If your deck has a glossy or lacquered surface, you’ll likely need to sand this off before you can paint over the surface, as these coatings won’t allow the product to ‘stick’.
Can You Paint Over Stain On Decking?
It is possible, though not always advised. Generally the timber will be more receptive if the surface has been sanded first.
If your deck is reaching the end of its life and you’re happy to revitalise it with a lick of paint as one last hurrah before replacing, then it should be fine. Do bear in mind however, that your new coating is highly likely to peel in the near future – and it can be a real pain to remove once it has been applied!
What Are the Pros & Cons to Painting Decking?
- There are many varieties of colours, whereas there are only a few types of oil and stain.
- Paint is much thicker than stain, allowing you to apply light colours over dark colours quite easily.

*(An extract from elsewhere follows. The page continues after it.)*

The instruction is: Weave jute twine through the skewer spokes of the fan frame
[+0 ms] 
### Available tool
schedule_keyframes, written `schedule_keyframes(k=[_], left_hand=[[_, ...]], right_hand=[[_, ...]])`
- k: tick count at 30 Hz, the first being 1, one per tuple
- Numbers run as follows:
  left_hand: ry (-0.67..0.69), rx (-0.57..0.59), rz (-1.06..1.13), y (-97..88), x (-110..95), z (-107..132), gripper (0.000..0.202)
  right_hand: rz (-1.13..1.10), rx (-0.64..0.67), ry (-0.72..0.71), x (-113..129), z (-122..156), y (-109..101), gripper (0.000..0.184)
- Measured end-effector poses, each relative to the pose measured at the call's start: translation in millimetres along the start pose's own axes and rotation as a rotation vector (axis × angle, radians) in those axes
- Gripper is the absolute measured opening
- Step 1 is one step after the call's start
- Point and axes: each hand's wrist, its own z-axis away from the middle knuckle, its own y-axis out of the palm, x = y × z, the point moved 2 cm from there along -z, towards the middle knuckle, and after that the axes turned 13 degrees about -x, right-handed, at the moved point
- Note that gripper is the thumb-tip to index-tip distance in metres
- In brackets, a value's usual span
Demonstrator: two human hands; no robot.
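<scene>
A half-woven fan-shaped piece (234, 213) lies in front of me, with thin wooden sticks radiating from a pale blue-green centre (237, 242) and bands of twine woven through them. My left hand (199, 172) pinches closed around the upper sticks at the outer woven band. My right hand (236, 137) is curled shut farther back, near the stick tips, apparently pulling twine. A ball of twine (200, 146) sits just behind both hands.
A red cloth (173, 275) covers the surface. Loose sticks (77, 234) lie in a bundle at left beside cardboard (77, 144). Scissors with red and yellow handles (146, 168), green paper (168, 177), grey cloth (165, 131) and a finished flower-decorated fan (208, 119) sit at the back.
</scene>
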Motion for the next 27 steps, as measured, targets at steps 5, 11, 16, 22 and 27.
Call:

- Using a thick product on your surface usually acts as a barrier against moisture – which can be very damaging to your boards. In this way it can help protect your structure and prolong its lifespan.
- It provides more uniform coverage than oiling or staining.
- Paint on decking is highly susceptible to peeling.
- Once you’ve painted your surface, it’s really difficult to remove. Generally the only options you’re left with if it starts to peel are to either go over the surface again, or buy a brand new structure.
- Typically, it is more expensive per litre than oil and stain. Often you’ll also need to fork out for a primer – which only adds to the expense!
What’s the Difference Between Paint, Stain & Oil?
This is a very common question for those looks to maintain their structure. Knowing which of these is best to use usually depends on your surface and desired appearance.
The differences between the three can be explained very simply as follows –
- Paint – thick product used to change the colour of your surface. Light colours can be used over any colour boards.
- Stain – also used to change the colour of your deck, but retains much of the existing timber style & grain.
- Oil – will usually darken the existing timber. Oils form a glossy surface that repels moisture and algae.
Simply put, you are nearly always better using stain or oils, as they can be easily sanded off in future and replaced. Paint is a more permanent change that is much more difficult to reverse.
That being said, if you’re looking for a drastic change in the appearance of your decking, it might still be your best option – especially if you have a dark, weathered surface.